I've built websites on all 3 platforms. Joomla has great community support but I've found it very time consuming to get it up and running and configured. Drupal is nice but the module support is hit and miss. I've also found that the whole taxonomy and category aspects of Drupal are very limiting.

For my purposes, I've found Wordpress to be the easiest to configure and turn over to people for Church websites. It's far more than simply an informational platform. Years ago it was only really good at blogging but it's morphed quite a bit into a very powerful CMS. The community support and breadth of plugins is unmatched as far as I'm concerned.


----------



## LeeD

+1 for Wordpress as well. It is quite powerful yet simple to use (even for a guy like me with no coding background).


----------



## rpeters

I guess I have leaned more toward Drupal in the past for one reason the resources to learn Drupal is amazing. There are tutorials galor! I agree that Joomla's support is hit and miss. I understand how someone might say their modules are hit and miss. If there is a problem with a module I normally fix it for my needs. Have you have any problems with Wordpress?


----------



## Semper Fidelis

rpeters said:


> I guess I have leaned more toward Drupal in the past for one reason the resources to learn Drupal is amazing. There are tutorials galor! I agree that Joomla's support is hit and miss. I understand how someone might say their modules are hit and miss. If there is a problem with a module I normally fix it for my needs. Have you have any problems with Wordpress?


 
I have problems with all Open Source stuff. I'm a tinkerer but I don't have a bottomless amount of time to mess with things. Wordpress has a module for the kinds of things I want in a Church website. I have an active Drupal site but I often find the modules to be weaker and the WYSIWYG support of Drupal drives me crazy. I also find the way it implements clean URL's to be very cumbersome. Furthermore, if I have to upgrade modules, I have to download them, gunzip, and untar them and then upload them via FTP. In Wordpress, I can upgrade plugins at the click of a button and upgrade many at a time.

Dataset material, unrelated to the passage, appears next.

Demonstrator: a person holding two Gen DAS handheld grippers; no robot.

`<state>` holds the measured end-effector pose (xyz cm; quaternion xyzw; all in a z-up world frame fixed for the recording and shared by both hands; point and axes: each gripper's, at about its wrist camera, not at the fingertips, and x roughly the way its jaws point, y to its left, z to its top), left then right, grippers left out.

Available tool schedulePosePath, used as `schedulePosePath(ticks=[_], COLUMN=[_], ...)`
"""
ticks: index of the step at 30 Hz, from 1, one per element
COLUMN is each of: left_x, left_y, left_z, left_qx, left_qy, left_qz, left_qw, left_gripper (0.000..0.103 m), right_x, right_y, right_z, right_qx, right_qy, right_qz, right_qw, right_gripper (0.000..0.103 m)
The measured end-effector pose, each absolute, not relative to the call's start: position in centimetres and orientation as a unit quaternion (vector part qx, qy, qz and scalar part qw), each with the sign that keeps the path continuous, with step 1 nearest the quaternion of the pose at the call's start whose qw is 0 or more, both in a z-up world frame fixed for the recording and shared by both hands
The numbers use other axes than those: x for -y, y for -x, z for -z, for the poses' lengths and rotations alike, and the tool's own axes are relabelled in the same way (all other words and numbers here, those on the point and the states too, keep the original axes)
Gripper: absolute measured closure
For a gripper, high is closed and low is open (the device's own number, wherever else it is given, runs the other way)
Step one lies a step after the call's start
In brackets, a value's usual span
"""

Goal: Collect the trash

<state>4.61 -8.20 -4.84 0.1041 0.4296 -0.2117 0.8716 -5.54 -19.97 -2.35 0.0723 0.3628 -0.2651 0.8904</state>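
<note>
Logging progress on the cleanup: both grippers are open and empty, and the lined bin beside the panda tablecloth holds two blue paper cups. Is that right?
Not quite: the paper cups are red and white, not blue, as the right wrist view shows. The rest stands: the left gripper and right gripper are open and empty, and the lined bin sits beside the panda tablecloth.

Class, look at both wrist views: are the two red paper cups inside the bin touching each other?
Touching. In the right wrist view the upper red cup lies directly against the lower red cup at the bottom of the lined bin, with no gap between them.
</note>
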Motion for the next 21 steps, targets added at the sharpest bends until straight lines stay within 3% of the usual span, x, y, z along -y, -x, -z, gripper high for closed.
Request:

I can't say I have zero problems with Wordpress but it's head and shoulders above Drupal for me in terms of functionality, user support, plugins, and ease of maintenance. As for Joomla, I've tried a couple of times and just don't have the patience to configure all the options it has nor am I patient enough to learn something new right now with all the things I have going on.


----------



## rpeters

I guess it boils down to how much control you want and what you want to do with your site. Since I am a developer, I want full control and Drupal gives me that in a cms. I totally get Wordpress is easier to use. In Drupal, they have limited the modules by CCK, Views, Panels, etc.. I totally with their editors they need serious work. Have you checked out Drupal 7?


----------



## Semper Fidelis

Well, you mentioned that you were talking about CMS's for Churches and most Churches don't have guys that are developers. While I am comfortable around programming I don't do it enough to keep up with it and don't have the time. I used to be very warm to Drupal (back in 4.x) after I decided that Scoop was just too restrictive for what I was trying to do. At the time (about 4 years ago) my goal was to create a community based site like DailyKos (without all the liberal stuff). This was when that kind of thing was starting to catch on. solideogloria.com has run in Drupal for years but it was never really a big site (which I'm fine with). People can still sign up but I mostly use it to post the occasional sermon. Conceptually, I liked Drupal but when I tried to build another site in it for paleo-conservatives it proved to be very difficult for people to do a lot of things they wanted to do. One of those things was categorizing things in such a way that it could build a dynamic menu. I still use the Category module but I'm never sure if that developer is ever going to give up on it. If he does then I'm pretty much out of luck given its complexity. Drupal has taxonomy built in but that proves difficult for novices to understand (in other words, your typical Church staff). I've found that building a CMS-based website for a Church really needs a smooth way to Categorize because sermons and teaching and events can be easily broken into those categories. Taxonomy just doesn't do it.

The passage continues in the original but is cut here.